The trusses above the CMA Music Festival’s main and satellite stages at Nashville’s LP Field sported a fleet of ten RF Venue collapsible CP Beam helical antennas as the four-day festival shattered attendance records and featured country music’s biggest stars.
The show’s RF designer and technician, Jason Glass, principle at Clean Wireless Audio, retained by veteran touring audio provider Sound Image, used CP Beams for both transmitting and receiving antennas which were available to all guest engineers.
“This is my third year doing the LP field show,” said Glass. “The lighting rig that encompasses the stage is a veritable faraday cage. We deploy a number of antennas up in the trussing. This configuration is designed to give the best possible line-of-sight link between the performers on stage and the antennas.”
Jason and Sound Image wanted to give guest artists and their engineers the ability to use their own wireless equipment, but also recognized the positions of monitor world and FOH were less than ideal for reception.

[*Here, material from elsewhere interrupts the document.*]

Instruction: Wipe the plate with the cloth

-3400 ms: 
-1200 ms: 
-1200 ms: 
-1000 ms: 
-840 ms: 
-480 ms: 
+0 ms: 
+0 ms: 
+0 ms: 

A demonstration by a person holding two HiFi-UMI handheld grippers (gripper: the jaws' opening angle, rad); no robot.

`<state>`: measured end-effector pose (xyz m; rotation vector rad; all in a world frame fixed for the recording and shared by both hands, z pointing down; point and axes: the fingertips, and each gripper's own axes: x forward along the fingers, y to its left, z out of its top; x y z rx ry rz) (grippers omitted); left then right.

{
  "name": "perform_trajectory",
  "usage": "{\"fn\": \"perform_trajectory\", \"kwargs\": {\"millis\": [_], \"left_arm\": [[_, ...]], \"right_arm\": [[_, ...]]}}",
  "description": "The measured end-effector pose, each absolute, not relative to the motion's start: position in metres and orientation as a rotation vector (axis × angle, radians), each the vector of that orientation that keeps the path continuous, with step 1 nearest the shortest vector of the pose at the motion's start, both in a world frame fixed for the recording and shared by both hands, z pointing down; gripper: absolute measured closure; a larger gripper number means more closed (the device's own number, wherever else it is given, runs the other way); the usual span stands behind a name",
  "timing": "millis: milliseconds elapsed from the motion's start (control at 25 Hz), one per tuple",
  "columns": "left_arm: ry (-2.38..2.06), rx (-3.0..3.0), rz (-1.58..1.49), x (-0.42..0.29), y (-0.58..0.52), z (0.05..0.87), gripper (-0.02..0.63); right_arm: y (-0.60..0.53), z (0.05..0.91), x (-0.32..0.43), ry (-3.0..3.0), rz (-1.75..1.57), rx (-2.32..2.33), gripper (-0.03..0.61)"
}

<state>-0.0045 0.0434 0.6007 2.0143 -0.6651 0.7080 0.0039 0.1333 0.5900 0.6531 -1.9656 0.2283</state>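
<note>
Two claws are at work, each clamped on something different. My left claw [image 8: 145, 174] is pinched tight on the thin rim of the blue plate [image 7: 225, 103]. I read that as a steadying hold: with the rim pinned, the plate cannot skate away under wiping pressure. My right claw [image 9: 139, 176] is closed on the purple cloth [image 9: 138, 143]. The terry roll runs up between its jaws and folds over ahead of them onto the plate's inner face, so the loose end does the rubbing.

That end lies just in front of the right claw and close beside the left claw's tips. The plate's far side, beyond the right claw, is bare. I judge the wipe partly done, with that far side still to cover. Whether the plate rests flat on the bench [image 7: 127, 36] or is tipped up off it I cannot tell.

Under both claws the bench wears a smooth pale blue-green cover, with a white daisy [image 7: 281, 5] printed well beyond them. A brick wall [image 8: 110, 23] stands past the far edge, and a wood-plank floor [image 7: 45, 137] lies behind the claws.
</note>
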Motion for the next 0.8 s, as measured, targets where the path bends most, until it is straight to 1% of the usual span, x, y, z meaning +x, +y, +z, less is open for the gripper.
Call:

Each act would have struggled with antenna placement on their own. Instead, seven CP Beams were above the main stage, and three more in front of the B stage, with each act patching in as required.
Helical antennas like the CP Beam are commonly used on major concert tours for their high gain and ability to prevent dropouts using circular polarization in both wireless microphone and wireless in-ear monitor systems.
“Jason brought the CP Beam to our attention during the planning phase, and suggested we try it,” said Bill Cracknell, director of operations at Sound Image Nashville. “For touring acts, where you have to move stuff around and pack stuff up, the folding CP Beam is much better than other helicals because it takes up less space and is less prone to damage. Jason was very impressed—and he’s not easily impressed.”